Prime Conseil’s tip: organise clarification workshops during the course of the project when differences arise, and formalise the results of these discussions.
iii. Poor management of changes in circumstances
In the energy sector, projects are long-term, energy tariffs fluctuate, as do the standards and laws in force (on the environment, construction, permitting, etc.). Once again, it is not uncommon for disputes to arise as a result of changes that, according to some, upset the balance and economics of the contract, and according to others are merely unforeseen events that could have been foreseen beforehand.
Prime Conseil’s tip: there’s no magic wand that can be applied to all sectors and all organisations, but rather good practice: remember to capitalise on your experience from one project to the next so that you don’t repeat the same mistakes over and over again (delays in obtaining permits, connection times, revisions in the event of substantial changes in resale prices, etc.).
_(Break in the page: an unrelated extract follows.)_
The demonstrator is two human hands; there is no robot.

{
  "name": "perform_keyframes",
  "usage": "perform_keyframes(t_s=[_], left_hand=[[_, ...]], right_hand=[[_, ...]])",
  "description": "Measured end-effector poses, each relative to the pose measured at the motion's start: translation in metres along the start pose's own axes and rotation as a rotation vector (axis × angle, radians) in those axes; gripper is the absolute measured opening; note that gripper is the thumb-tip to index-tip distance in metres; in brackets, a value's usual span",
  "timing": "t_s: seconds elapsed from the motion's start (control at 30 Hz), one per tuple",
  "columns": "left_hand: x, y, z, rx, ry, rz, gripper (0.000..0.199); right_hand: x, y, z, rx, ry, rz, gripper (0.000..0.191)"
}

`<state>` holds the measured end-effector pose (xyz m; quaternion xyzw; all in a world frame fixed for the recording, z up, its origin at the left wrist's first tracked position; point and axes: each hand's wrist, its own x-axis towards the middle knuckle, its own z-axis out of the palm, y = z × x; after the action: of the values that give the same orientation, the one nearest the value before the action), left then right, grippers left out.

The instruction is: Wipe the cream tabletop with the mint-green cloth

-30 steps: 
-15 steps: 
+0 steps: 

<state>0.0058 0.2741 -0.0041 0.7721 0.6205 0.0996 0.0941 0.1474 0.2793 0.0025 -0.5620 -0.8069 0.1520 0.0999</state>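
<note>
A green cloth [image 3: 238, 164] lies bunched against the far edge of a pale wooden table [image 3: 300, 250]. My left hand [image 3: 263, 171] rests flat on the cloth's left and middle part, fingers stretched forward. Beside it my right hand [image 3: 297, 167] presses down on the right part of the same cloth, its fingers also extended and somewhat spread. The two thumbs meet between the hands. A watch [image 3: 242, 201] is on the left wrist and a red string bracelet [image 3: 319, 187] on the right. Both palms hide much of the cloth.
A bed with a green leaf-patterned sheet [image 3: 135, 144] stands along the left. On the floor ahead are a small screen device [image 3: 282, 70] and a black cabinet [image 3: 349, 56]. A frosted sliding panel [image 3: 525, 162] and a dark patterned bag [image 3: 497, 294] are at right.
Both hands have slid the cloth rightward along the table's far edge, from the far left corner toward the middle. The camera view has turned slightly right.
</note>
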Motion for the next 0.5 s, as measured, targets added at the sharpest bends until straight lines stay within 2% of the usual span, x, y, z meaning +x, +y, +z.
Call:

iv. A lack of maturity in the handover process to the project team
Now we’re getting down to the nitty-gritty: according to 58% of respondents (after all!), the lack of maturity (or even the non-existence) of their handover process between the team that won the tender and the team in charge of implementation is one of the main reasons for conflicts arising during implementation.
The reasons why certain clauses have been accepted, the commitments that may be made during negotiation sessions, or the unwritten requirements or constraints expressed by a customer during the tender phase are all elements that are rarely passed on to the project team that will have to carry out the work.
Prime Conseil’s tip: have a contract manager who can take part not only in the pre-sales phase, but also in the execution!
v. Poor contract management during the execution phase
Last but not least, also cited by nearly two thirds of respondents as the main cause of disputes: the absence or failure of contract management. We have already had the opportunity to write on this subject (link to article), but the attention of legal and financial teams tends to disappear once the contract has been signed.
When there is no contract management, the contract is often managed in reaction (once the event has occurred) rather than in anticipation.
Prime Conseil’s tip: you can see us coming, can’t you? Get yourself a contract manager!
Conclusion
This study illustrates the major contract management challenges facing players in the EMO sector.
These major contracts are capital-intensive, involve a large chain of subcontractors and generally extend over a number of years, making them particularly exposed to hazards of all kinds.
The answer to managing these contingencies, whether you’re an energy buyer or supplier, is to negotiate and manage your contracts more effectively. Easy to say, isn’t it? In practice, it’s a little more complex.
However, there’s nothing to stop you working in stages: better negotiation can be initiated by becoming better acquainted with the key clauses and stipulations that are likely to give rise to disputes and litigation, and better contract management can be organised by devoting a little time and energy to it, through training, and by ensuring that the other party or parties and the contract are always at the heart of your priorities.